[[ DATA FOR THIS EXERCISE, beginning ]]
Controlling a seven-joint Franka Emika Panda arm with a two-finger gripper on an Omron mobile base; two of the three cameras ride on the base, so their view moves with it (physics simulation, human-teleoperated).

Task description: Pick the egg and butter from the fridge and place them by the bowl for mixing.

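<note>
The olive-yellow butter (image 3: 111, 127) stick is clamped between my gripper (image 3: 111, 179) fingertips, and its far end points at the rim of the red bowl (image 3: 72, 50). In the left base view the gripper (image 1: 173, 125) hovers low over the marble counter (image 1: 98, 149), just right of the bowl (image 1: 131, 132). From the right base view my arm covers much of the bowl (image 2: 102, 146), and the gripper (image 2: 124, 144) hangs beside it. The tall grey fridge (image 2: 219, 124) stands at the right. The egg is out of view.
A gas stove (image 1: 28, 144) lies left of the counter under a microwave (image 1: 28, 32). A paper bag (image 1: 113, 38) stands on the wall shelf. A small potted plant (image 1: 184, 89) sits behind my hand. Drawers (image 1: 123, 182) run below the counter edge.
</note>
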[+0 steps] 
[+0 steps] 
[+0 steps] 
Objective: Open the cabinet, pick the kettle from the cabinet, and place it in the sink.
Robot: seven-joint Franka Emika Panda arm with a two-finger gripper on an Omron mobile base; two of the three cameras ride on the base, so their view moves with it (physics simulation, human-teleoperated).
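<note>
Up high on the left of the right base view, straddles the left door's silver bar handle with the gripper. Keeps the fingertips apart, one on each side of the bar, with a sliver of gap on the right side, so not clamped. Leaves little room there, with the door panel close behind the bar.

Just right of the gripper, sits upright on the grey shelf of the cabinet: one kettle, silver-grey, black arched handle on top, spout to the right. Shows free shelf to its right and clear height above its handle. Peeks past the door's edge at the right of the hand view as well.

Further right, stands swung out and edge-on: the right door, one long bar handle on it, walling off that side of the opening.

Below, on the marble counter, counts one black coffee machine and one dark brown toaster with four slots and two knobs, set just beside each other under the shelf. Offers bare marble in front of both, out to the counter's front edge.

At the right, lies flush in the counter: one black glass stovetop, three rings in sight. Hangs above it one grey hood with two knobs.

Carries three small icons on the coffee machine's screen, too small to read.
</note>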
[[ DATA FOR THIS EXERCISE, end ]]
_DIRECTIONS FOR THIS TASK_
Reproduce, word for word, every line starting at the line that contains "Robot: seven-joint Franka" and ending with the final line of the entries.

_RESPONSE_
Robot: seven-joint Franka Emika Panda arm with a two-finger gripper on an Omron mobile base; two of the three cameras ride on the base, so their view moves with it (physics simulation, human-teleoperated).
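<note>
Up high on the left of the right base view, straddles the left door's silver bar handle with the gripper. Keeps the fingertips apart, one on each side of the bar, with a sliver of gap on the right side, so not clamped. Leaves little room there, with the door panel close behind the bar.

Just right of the gripper, sits upright on the grey shelf of the cabinet: one kettle, silver-grey, black arched handle on top, spout to the right. Shows free shelf to its right and clear height above its handle. Peeks past the door's edge at the right of the hand view as well.

Further right, stands swung out and edge-on: the right door, one long bar handle on it, walling off that side of the opening.

Below, on the marble counter, counts one black coffee machine and one dark brown toaster with four slots and two knobs, set just beside each other under the shelf. Offers bare marble in front of both, out to the counter's front edge.

At the right, lies flush in the counter: one black glass stovetop, three rings in sight. Hangs above it one grey hood with two knobs.

Carries three small icons on the coffee machine's screen, too small to read.
</note>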

What has been written here completes the answer.